Exercise goal → Could you transcribe the whole listing, keeping every line exactly the same?

Data provided →
○ ○ ○ ○

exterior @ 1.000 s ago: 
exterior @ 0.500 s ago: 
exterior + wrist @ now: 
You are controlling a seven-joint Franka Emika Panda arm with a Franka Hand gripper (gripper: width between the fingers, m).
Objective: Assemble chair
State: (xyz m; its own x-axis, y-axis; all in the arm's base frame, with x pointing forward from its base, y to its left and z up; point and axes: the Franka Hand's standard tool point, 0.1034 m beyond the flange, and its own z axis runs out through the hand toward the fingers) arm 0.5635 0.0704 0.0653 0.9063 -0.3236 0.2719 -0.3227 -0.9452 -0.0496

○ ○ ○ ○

Task response →
exterior @ 1.000 s ago: 
exterior @ 0.500 s ago: 
exterior + wrist @ now: 
You are controlling a seven-joint Franka Emika Panda arm with a Franka Hand gripper (gripper: width between the fingers, m).
Objective: Assemble chair
State: (xyz m; its own x-axis, y-axis; all in the arm's base frame, with x pointing forward from its base, y to its left and z up; point and axes: the Franka Hand's standard tool point, 0.1034 m beyond the flange, and its own z axis runs out through the hand toward the fingers) arm 0.5635 0.0704 0.0653 0.9063 -0.3236 0.2719 -0.3227 -0.9452 -0.0496

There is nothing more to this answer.